Doing OpenSSL on Ultimate Edition 4.2 S.O.S
Posted: Mon Jul 14, 2014 9:07 pmI've installed all the library required and openssl 1.0.1.h, and so on
i've created a server with openssl encryption and i'm gonna test it. the server is tested with a client but somehow when i try to reconnect it back the server will crash in the second time. please help me.
/* Client Side */
/* Server Side */
The Code for server.c
/* Client's Code */
you can create the public and private keys yourself
i've created a server with openssl encryption and i'm gonna test it. the server is tested with a client but somehow when i try to reconnect it back the server will crash in the second time. please help me.
/* Client Side */
- Code: Select all
sufi@NL-4869:~$ cd Desktop/Working/Finish\ Today/
sufi@NL-4869:~/Desktop/Working/Finish Today$ ls
ChangeLogs client client.c MultiServer.bak1 MultiServer.bak3 server.c
ChangeLogs~ client.bak1 MultiServer MultiServer.bak2 MultiServer.c
sufi@NL-4869:~/Desktop/Working/Finish Today$ ./client
Enter PEM pass phrase:
Connected with AES256-SHA encryption
Server certificates:
Subject: /C=MY/ST=Kulim/L=Kulim/O=MIMOS/OU=MIMOS/CN=mohana/[email protected]

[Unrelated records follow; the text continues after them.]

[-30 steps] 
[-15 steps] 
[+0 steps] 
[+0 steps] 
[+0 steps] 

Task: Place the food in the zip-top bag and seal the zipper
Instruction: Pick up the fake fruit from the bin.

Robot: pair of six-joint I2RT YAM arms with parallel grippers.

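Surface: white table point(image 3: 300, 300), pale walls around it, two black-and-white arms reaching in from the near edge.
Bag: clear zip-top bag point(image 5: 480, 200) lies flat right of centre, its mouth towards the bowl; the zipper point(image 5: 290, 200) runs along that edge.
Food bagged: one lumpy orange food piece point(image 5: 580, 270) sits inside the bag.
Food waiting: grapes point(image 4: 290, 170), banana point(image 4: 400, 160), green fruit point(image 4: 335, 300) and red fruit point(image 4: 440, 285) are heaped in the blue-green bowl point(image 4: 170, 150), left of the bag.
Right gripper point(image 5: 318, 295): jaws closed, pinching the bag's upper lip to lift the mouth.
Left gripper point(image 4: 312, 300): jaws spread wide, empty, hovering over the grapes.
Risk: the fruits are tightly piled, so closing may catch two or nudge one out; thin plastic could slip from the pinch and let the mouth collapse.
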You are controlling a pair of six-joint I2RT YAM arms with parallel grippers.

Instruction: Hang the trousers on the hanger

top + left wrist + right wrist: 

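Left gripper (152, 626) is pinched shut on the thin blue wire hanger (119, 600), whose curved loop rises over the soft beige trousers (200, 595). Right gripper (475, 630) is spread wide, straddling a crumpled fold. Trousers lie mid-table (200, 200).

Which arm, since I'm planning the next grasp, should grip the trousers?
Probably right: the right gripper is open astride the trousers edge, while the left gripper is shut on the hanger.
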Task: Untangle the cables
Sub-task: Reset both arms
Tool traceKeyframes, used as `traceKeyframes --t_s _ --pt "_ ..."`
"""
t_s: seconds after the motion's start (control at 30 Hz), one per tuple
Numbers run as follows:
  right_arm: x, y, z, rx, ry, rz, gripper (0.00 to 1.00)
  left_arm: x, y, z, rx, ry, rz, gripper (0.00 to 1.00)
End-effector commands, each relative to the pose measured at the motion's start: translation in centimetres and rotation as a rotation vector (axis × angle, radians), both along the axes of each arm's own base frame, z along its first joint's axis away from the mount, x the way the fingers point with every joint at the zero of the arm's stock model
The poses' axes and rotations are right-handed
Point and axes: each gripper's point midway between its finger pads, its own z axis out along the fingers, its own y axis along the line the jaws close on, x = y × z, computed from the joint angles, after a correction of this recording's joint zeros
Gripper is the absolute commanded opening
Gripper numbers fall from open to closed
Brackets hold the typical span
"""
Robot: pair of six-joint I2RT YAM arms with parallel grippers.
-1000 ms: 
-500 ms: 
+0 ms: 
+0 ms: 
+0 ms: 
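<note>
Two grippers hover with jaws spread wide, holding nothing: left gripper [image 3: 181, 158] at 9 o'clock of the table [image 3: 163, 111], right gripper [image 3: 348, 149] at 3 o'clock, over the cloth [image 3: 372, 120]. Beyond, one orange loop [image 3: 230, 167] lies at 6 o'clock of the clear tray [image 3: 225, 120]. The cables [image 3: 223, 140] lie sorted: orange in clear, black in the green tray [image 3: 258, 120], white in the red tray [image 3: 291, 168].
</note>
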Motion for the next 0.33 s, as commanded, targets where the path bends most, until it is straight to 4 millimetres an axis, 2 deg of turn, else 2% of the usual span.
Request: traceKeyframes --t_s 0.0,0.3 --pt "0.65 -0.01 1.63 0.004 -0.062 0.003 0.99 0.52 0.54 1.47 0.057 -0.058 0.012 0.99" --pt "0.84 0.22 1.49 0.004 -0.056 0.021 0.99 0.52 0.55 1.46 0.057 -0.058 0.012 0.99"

Issuer: /C=MY/ST=Kulim/L=Kulim/O=MIMOS/OU=MIMOS/CN=mohana/[email protected]
Received: "Siap Harini"
Received Data from dostuff: "Siap Harini"
sufi@NL-4869:~/Desktop/Working/Finish Today$ ./client
Enter PEM pass phrase:
sufi@NL-4869:~/Desktop/Working/Finish Today$ /*Second time no result??!! *
/* Server Side */
- Code: Select all
sufi@NL-4869:~$ cd Desktop/Working/Finish\ Today/
sufi@NL-4869:~/Desktop/Working/Finish Today$ ls
ChangeLogs client client.c MultiServer.bak1 MultiServer.bak3 server.c
ChangeLogs~ client.bak1 MultiServer MultiServer.bak2 MultiServer.c
sufi@NL-4869:~/Desktop/Working/Finish Today$ ./MultiServer
Enter PEM pass phrase:
pid=2693
Connection: 127.0.0.1:32808
Server certificates:
Subject: /C=MY/ST=Kulim/L=Kulim/O=MIMOS/OU=MIMOS/CN=mohana/[email protected]
Issuer: /C=MY/ST=Kulim/L=Kulim/O=MIMOS/OU=MIMOS/CN=mohana/[email protected]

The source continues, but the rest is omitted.